Exercise description: Everything from the first line below through the line with "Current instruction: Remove" is to be transcribed exactly, and nothing past it.

########

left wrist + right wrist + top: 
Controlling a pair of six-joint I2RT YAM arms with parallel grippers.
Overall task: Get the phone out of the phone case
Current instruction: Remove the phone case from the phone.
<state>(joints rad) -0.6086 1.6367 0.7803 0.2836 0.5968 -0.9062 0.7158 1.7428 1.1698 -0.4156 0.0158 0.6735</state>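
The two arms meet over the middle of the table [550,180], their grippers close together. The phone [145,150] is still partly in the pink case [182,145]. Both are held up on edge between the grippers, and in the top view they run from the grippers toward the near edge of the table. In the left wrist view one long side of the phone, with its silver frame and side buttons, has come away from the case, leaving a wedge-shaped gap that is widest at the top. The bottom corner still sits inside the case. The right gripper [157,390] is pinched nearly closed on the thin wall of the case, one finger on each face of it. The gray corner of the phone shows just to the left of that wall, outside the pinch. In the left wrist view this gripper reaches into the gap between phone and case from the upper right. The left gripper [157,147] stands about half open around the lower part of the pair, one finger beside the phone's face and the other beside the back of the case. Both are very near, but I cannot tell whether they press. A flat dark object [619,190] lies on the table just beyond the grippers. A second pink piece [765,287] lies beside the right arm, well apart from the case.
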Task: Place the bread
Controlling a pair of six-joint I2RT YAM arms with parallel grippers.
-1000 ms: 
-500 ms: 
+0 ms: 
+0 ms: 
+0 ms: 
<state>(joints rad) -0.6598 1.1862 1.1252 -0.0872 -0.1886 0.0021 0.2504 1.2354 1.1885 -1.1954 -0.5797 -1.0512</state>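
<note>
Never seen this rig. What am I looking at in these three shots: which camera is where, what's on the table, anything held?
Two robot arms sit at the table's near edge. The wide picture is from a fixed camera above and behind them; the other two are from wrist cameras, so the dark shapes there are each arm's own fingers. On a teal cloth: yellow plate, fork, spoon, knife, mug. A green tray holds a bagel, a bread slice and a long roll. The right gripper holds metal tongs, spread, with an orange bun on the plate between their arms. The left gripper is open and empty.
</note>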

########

Response area:
left wrist + right wrist + top: 
Controlling a pair of six-joint I2RT YAM arms with parallel grippers.
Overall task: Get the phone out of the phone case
Current instruction: Remove the phone case from the phone.

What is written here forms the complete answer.